### Task:
The answer required is how many lines of the following entries contain the word "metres", with no other words.

[[ Given data, beginning ]]

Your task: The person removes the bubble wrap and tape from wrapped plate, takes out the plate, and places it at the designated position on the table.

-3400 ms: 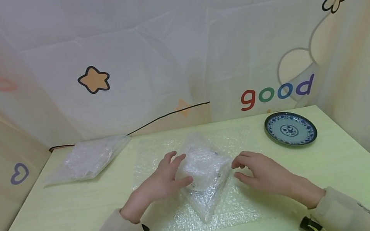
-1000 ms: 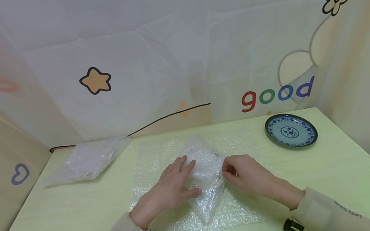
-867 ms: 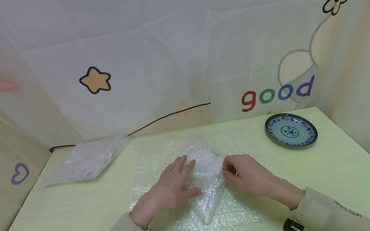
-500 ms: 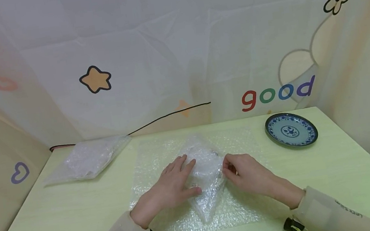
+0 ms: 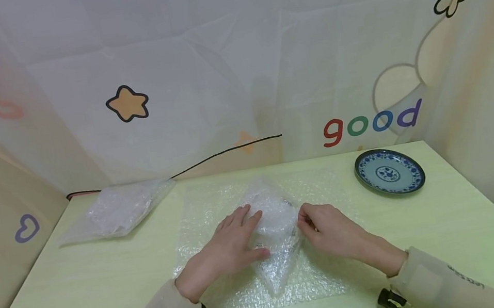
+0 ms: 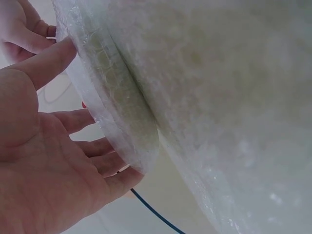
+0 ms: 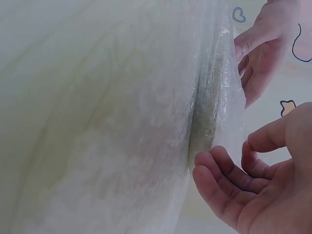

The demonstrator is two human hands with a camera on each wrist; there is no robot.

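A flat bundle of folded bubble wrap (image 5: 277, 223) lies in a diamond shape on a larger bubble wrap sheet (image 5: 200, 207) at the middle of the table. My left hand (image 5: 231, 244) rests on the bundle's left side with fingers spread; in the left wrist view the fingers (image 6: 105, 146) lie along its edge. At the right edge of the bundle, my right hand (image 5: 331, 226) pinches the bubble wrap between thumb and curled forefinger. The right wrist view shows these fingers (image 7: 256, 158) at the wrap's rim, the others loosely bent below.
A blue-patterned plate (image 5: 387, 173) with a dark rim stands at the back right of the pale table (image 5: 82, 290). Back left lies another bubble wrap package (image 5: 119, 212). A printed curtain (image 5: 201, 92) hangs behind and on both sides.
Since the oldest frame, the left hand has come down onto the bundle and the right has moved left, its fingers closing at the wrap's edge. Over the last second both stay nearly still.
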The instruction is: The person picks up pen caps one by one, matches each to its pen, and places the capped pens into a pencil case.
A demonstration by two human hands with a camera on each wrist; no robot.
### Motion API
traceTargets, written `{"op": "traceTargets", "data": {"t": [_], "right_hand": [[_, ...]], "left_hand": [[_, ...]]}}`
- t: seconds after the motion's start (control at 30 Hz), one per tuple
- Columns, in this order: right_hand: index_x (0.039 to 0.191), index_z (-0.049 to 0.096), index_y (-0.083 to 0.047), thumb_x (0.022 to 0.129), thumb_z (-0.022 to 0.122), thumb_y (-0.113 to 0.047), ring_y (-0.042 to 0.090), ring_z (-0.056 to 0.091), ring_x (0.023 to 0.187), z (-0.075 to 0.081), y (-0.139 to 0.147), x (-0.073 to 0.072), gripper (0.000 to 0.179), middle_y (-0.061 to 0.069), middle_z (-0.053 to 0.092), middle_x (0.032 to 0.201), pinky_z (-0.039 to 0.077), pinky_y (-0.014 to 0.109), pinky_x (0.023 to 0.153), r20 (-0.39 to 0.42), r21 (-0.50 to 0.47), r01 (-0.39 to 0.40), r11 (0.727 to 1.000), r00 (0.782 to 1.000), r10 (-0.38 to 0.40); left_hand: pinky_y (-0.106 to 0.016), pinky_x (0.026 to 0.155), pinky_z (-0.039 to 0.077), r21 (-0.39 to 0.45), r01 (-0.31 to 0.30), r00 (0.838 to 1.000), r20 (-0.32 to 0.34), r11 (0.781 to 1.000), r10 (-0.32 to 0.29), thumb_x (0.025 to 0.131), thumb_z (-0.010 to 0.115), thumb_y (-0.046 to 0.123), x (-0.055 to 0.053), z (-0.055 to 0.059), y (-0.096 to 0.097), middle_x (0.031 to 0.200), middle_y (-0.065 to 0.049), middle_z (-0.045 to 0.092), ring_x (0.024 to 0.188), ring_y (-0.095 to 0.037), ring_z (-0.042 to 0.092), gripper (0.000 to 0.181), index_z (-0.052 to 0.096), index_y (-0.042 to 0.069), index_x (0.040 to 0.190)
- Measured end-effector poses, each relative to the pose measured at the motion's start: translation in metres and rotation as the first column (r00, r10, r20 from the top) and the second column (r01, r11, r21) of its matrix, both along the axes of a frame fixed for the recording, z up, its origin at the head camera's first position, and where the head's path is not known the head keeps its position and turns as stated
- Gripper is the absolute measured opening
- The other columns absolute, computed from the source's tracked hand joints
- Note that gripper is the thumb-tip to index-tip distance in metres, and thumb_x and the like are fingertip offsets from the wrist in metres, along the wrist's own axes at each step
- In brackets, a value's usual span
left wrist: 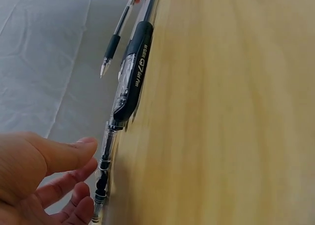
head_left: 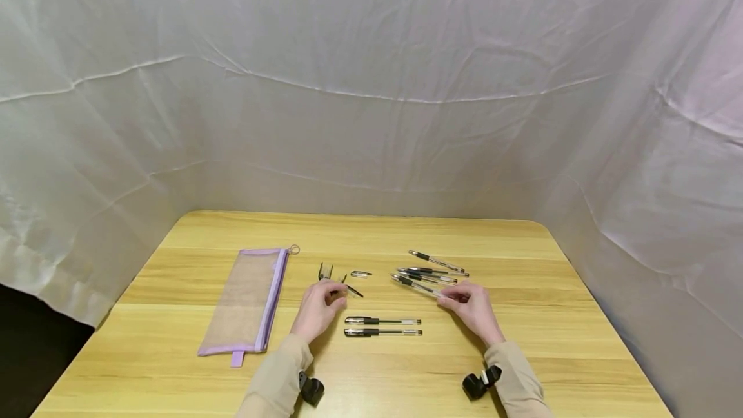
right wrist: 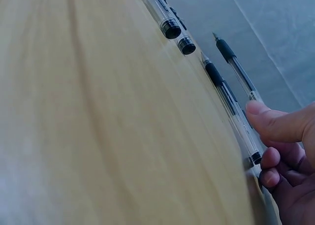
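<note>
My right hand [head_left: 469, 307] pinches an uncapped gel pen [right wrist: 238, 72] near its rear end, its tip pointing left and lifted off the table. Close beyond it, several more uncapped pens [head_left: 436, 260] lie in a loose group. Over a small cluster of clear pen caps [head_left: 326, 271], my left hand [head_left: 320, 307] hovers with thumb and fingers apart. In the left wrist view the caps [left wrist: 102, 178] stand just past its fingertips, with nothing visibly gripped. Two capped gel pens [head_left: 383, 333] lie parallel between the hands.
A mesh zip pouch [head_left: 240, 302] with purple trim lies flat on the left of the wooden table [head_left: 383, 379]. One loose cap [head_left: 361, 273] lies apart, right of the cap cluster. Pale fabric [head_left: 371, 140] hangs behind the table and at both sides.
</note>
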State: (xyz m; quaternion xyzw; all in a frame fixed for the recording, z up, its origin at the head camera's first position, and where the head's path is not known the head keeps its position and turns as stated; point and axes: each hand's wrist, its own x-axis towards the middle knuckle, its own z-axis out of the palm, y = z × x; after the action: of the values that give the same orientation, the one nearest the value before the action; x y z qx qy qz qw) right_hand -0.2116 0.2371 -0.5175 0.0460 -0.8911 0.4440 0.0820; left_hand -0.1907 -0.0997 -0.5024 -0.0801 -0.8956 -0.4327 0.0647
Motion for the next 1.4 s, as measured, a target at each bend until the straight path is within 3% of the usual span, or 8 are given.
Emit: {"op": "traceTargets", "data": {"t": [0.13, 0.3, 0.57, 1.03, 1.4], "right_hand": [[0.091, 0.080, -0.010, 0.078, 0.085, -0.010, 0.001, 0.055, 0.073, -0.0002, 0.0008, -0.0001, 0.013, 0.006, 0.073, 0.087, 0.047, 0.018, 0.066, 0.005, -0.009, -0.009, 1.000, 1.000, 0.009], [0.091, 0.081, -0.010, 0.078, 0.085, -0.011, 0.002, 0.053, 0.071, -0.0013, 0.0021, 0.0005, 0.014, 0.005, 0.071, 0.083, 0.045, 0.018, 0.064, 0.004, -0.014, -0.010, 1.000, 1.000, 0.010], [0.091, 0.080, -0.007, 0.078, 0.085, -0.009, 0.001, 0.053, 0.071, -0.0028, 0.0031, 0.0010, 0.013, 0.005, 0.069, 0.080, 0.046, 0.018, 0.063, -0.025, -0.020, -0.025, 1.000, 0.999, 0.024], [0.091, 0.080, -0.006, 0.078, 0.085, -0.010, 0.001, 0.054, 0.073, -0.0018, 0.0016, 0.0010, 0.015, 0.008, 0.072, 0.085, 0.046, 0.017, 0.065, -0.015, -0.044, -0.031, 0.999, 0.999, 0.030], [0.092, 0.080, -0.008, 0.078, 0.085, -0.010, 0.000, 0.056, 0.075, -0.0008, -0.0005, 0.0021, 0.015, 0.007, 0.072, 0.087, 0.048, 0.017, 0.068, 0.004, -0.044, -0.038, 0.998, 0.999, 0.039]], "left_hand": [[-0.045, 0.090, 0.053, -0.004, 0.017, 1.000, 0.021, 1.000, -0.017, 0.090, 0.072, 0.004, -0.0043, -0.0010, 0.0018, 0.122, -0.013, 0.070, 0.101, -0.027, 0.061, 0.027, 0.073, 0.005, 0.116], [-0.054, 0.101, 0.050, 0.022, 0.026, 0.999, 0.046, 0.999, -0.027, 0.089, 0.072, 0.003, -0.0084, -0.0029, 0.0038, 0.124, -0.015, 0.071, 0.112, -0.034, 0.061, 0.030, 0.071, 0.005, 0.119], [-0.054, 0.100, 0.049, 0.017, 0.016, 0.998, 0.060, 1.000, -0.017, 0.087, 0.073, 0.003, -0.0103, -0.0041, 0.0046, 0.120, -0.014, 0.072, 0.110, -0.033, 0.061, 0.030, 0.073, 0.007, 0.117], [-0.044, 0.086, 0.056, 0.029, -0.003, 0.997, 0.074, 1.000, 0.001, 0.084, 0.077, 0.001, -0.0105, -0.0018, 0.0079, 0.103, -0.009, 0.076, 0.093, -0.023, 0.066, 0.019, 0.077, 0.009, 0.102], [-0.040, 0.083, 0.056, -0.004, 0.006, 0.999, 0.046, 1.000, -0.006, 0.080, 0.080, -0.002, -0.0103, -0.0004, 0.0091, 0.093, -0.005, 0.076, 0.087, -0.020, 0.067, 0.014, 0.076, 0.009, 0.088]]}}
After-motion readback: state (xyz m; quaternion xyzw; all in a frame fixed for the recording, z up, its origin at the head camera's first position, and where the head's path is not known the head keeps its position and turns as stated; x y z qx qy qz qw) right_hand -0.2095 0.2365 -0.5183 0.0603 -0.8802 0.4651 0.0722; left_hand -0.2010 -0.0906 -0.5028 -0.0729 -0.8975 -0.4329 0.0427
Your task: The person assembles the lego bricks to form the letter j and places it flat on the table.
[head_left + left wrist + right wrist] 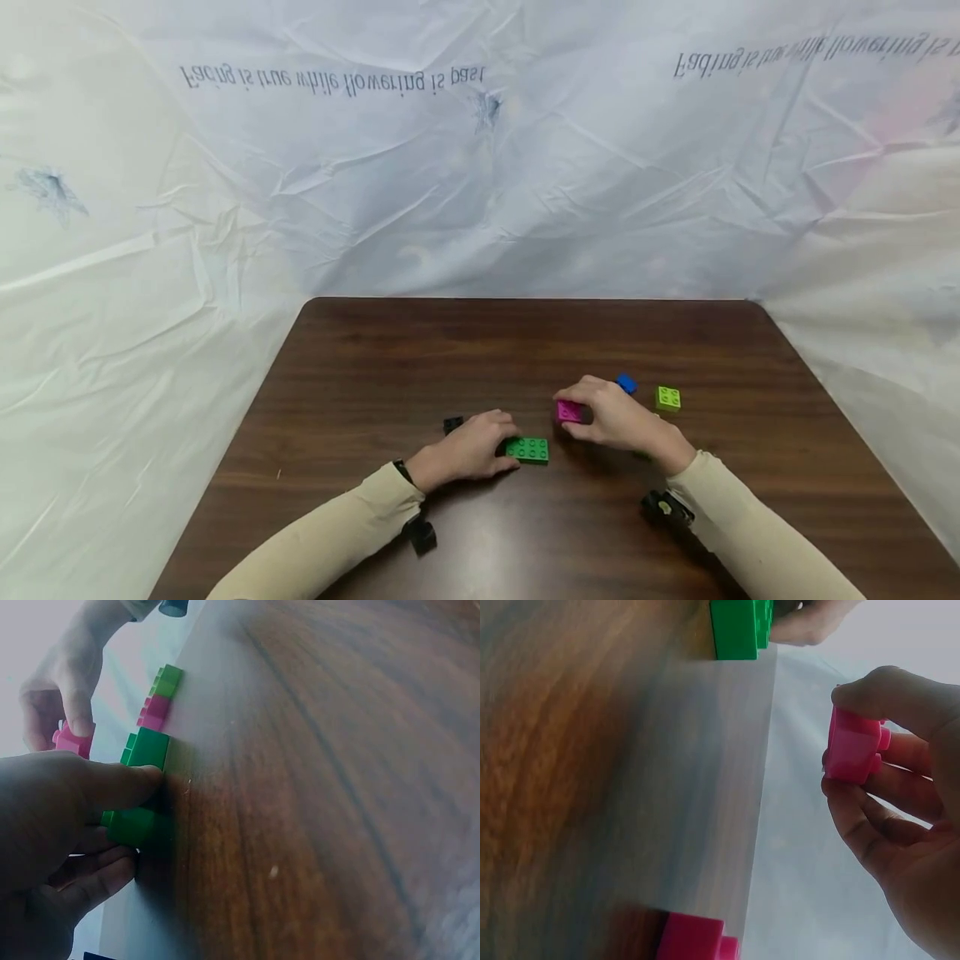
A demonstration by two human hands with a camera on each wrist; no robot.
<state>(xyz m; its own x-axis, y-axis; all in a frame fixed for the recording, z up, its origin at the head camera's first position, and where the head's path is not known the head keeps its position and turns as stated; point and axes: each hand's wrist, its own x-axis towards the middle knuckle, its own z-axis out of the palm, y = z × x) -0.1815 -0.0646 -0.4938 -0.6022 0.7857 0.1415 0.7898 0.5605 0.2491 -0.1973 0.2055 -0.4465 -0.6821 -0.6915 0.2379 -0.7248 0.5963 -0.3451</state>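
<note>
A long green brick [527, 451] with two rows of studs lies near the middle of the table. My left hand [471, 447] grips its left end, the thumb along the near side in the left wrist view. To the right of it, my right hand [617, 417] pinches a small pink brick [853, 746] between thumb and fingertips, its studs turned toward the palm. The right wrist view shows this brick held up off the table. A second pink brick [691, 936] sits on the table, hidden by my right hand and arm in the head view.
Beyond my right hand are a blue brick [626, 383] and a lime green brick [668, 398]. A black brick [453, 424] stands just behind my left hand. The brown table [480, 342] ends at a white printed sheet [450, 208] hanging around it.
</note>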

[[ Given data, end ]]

### Solution:
2